● **Exercise brief**
A complete and exact copy of the data below is the task.

● **Supplied material**
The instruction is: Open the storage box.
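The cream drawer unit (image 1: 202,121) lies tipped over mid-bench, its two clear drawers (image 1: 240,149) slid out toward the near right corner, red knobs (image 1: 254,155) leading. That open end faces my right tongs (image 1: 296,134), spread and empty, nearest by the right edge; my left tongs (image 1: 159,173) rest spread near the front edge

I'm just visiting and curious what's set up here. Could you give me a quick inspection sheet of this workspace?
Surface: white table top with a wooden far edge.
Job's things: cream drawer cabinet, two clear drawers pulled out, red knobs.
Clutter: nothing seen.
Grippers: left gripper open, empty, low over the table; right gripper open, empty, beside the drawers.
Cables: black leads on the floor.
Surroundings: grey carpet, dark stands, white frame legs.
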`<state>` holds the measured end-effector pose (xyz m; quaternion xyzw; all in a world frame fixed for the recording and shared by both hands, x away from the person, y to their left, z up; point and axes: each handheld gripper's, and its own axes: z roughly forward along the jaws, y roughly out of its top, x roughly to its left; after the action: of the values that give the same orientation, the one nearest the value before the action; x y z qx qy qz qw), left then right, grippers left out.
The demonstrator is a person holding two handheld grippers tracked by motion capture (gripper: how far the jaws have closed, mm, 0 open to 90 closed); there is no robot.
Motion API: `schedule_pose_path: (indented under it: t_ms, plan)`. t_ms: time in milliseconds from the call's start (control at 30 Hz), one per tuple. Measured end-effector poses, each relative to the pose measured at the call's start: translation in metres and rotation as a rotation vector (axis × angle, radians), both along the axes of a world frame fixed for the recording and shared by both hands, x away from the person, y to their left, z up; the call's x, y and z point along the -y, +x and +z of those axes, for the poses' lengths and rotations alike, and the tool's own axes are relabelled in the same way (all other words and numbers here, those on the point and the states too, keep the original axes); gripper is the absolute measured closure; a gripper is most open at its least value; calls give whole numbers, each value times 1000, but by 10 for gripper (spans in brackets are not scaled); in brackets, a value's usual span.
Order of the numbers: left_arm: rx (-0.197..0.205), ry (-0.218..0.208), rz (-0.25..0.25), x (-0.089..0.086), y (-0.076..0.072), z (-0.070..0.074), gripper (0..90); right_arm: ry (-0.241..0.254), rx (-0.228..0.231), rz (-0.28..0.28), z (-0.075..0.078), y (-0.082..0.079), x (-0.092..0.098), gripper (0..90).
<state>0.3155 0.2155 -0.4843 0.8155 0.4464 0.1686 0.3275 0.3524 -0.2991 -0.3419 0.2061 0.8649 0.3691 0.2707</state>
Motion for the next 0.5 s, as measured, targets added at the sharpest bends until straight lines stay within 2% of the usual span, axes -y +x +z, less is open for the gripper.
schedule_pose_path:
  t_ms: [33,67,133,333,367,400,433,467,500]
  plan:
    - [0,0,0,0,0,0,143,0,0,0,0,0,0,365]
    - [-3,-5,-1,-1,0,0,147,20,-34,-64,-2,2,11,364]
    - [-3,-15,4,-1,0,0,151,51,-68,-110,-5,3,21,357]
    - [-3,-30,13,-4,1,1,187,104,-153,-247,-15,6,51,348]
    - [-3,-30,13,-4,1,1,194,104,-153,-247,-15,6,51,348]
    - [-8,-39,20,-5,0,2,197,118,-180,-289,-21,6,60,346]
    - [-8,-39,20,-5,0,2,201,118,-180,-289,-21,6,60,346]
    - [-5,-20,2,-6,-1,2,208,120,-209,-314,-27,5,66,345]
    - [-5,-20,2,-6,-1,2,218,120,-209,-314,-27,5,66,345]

● **Response**
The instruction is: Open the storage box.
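The cream drawer unit (image 1: 202,121) lies tipped over mid-bench, its two clear drawers (image 1: 240,149) slid out toward the near right corner, red knobs (image 1: 254,155) leading. That open end faces my right tongs (image 1: 296,134), spread and empty, nearest by the right edge; my left tongs (image 1: 159,173) rest spread near the front edge

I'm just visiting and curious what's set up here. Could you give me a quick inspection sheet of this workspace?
Surface: white table top with a wooden far edge.
Job's things: cream drawer cabinet, two clear drawers pulled out, red knobs.
Clutter: nothing seen.
Grippers: left gripper open, empty, low over the table; right gripper open, empty, beside the drawers.
Cables: black leads on the floor.
Surroundings: grey carpet, dark stands, white frame legs.
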`<state>` holds the measured end-effector pose (xyz m; quaternion xyzw; all in a world frame fixed for the recording and shared by both hands, x away from the person, y to their left, z up; point and axes: each handheld gripper's, and its own axes: z roughly forward along the jaws, y roughly out of its top, x roughly to its left; after the action: of the values that give the same orientation, the one nearest the value before the action; x y z qx qy qz qw), left then right, grippers left out.
The demonstrator is a person holding two handheld grippers tracked by motion capture (gripper: how far the jaws have closed, mm, 0 open to 90 closed); there is no robot.
Motion API: `schedule_pose_path: (indented under it: t_ms, plan)`. t_ms: time in milliseconds from the call's start (control at 30 Hz), one per tuple. Measured end-effector poses, each relative to the pose measured at the call's start: translation in metres and rotation as a rotation vector (axis × angle, radians), both along the axes of a world frame fixed for the recording and shared by both hands, x away from the person, y to their left, z up; the call's x, y and z point along the -y, +x and +z of those axes, for the poses' lengths and rotations alike, and the tool's own axes are relabelled in the same way (all other words and numbers here, those on the point and the states too, keep the original axes); gripper is the absolute measured closure; a gripper is most open at its least value; calls give whole numbers, each value times 1000, but by 10 for gripper (spans in brackets are not scaled); in brackets, a value's usual span.
Order of the numbers: left_arm: rx (-0.197..0.205), ry (-0.218..0.208), rz (-0.25..0.25), x (-0.089..0.086), y (-0.076..0.072), z (-0.070..0.074), gripper (0..90); right_arm: ry (-0.241..0.254), rx (-0.228..0.231), rz (-0.28..0.28), z (-0.075..0.078), y (-0.082..0.079), x (-0.092..0.098), gripper (0..90).
<state>0.3155 0.2155 -0.4843 0.8155 0.4464 0.1686 0.3275 0.3524 -0.2991 -0.3419 0.2061 0.8649 0.3691 0.2707</state>
Motion for the next 0.5 s, as measured, targets added at the sharpest bends until straight lines stay within 2% of the usual span, axes -y +x +z, less is open for the gripper.
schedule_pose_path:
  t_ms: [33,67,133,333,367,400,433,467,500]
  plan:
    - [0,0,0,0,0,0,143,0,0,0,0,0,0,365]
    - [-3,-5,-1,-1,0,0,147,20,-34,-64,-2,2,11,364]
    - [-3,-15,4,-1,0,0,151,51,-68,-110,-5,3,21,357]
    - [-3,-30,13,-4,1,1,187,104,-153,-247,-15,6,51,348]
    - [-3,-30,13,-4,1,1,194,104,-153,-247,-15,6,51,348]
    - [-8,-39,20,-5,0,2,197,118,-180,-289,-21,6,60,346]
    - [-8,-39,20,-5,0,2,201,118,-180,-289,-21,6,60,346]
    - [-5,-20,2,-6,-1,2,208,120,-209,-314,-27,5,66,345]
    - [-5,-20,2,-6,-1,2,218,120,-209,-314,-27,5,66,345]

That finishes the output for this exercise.